### [Directions]
Only the lines from the one containing "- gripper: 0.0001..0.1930" through the one containing "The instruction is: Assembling" should be printed, exactly as they appear below, with both ends included.

(Data excerpts)
☆ ☆ ☆

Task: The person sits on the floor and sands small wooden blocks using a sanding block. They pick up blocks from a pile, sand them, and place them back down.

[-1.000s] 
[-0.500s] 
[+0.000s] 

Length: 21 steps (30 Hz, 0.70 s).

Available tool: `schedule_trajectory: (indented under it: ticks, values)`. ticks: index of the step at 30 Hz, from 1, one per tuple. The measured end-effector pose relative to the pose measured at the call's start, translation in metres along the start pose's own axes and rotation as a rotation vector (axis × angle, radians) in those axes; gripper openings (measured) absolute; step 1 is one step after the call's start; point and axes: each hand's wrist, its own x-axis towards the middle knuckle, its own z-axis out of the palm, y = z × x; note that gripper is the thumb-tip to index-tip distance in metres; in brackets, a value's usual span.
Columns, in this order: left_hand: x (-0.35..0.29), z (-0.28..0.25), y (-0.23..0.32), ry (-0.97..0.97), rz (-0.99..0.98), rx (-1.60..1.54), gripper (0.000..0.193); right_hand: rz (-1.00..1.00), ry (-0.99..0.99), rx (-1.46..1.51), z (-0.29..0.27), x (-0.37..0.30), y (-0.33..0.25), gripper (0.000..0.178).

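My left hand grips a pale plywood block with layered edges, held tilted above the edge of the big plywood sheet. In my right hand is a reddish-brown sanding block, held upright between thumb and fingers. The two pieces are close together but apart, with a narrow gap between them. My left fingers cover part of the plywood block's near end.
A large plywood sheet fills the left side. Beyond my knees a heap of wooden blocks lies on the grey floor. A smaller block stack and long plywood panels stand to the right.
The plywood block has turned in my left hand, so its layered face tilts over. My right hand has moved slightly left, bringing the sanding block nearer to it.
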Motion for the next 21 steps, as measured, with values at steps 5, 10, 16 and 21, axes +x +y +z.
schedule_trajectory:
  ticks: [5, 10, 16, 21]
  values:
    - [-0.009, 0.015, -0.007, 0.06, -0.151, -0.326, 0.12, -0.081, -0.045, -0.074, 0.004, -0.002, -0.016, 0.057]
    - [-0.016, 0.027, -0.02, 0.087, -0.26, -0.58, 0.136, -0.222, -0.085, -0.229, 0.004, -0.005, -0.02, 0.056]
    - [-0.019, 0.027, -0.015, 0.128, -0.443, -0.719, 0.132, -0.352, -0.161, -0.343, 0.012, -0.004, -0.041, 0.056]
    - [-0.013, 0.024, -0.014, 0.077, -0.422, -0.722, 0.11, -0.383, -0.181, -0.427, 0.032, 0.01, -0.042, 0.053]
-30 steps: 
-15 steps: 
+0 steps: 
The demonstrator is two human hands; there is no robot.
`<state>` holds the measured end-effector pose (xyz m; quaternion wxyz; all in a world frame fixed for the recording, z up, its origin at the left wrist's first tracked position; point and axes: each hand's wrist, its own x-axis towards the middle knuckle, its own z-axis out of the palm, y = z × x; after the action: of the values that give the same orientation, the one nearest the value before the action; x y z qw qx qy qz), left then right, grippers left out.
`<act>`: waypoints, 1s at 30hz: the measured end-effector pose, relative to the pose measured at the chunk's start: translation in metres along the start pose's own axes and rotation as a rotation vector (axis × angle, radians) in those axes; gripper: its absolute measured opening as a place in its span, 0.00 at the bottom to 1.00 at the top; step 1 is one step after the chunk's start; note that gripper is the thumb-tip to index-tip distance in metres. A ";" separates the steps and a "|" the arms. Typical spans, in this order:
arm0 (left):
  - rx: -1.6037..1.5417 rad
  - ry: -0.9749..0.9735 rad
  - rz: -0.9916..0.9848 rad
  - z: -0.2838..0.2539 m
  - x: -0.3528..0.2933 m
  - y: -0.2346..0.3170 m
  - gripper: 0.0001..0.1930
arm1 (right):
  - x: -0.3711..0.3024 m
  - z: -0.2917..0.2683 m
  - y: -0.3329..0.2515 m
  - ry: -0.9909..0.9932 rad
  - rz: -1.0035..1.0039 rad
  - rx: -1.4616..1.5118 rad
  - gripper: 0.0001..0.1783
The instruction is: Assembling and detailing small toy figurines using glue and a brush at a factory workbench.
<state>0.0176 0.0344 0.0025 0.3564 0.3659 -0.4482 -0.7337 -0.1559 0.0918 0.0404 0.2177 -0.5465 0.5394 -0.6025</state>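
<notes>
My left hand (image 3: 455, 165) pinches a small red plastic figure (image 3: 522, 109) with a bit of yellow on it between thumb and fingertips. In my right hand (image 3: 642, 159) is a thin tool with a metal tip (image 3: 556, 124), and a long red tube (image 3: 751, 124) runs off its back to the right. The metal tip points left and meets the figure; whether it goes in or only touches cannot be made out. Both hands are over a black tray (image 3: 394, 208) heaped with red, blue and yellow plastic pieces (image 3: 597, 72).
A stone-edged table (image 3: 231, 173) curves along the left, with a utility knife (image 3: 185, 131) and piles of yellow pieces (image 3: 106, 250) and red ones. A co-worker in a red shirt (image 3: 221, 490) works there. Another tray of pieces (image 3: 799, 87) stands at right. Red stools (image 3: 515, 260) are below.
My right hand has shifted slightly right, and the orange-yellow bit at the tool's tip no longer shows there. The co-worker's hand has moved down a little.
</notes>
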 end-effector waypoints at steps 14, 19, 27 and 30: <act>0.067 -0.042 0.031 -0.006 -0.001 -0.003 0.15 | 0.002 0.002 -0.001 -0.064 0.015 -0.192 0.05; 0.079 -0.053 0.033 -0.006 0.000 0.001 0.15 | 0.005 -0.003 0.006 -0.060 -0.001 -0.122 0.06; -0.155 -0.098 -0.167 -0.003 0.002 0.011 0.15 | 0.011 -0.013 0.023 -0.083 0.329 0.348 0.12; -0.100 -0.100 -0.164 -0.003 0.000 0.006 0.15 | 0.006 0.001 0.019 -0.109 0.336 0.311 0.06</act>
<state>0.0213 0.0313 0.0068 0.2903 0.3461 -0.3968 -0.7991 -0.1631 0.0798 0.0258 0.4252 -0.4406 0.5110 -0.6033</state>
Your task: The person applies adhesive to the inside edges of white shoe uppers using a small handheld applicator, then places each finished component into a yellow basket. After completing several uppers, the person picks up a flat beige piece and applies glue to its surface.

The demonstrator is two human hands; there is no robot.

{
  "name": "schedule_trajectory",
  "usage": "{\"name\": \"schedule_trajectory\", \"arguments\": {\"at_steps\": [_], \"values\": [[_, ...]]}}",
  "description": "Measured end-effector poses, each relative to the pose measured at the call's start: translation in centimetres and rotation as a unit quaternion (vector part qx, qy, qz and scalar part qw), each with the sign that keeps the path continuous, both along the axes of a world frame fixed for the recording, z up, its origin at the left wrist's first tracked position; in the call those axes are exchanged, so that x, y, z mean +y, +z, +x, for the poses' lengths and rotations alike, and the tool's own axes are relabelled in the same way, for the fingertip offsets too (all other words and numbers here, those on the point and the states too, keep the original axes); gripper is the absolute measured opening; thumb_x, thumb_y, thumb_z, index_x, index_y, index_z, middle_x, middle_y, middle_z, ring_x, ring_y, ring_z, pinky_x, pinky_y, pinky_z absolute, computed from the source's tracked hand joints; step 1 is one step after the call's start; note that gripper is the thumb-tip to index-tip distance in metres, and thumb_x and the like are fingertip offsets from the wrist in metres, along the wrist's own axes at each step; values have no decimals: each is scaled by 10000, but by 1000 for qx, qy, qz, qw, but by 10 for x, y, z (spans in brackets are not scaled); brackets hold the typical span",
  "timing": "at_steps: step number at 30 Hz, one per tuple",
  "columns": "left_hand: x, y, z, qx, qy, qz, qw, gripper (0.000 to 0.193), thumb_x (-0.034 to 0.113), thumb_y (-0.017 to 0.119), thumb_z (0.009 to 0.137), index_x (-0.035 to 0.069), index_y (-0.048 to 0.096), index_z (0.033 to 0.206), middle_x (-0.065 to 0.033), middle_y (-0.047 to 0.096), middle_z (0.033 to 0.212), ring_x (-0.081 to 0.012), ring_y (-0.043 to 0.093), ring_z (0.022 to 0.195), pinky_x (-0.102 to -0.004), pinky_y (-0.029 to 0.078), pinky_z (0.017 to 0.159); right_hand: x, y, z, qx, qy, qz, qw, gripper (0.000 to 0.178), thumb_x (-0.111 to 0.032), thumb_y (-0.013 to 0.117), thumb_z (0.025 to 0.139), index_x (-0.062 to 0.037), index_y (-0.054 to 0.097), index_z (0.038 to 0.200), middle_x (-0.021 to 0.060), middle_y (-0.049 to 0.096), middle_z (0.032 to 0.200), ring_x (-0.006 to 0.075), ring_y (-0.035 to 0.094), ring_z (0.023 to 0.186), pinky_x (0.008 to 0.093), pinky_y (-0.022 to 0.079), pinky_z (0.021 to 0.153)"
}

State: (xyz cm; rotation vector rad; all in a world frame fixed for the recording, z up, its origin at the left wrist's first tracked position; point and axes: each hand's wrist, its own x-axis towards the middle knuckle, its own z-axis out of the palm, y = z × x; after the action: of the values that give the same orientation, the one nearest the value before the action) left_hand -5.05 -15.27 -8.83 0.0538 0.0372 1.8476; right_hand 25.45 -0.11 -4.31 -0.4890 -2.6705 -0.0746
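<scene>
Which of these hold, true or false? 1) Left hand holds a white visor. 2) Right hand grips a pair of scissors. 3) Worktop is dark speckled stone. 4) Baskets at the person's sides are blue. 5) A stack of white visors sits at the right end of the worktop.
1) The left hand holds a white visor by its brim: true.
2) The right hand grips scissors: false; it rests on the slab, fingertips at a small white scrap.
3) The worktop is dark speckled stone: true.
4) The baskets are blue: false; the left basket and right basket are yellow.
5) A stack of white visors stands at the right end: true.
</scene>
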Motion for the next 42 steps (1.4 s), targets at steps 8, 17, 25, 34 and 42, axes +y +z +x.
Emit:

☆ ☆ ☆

### [Solution below]
  - gripper: 0.0001..0.1930
arm1 (right):
  - x: -0.3711..0.3024 m
  - z: -0.2917..0.2683 m
  - y: -0.3329..0.2515 m
  - ry: -0.9909..0.9932 rad
  - rz: -1.0035..1.0039 rad
  - rx: -1.4616..1.5118 rad
  - gripper: 0.0001..0.1783
The instruction is: Assembling and detailing small toy figurines using glue and a brush at a factory workbench.

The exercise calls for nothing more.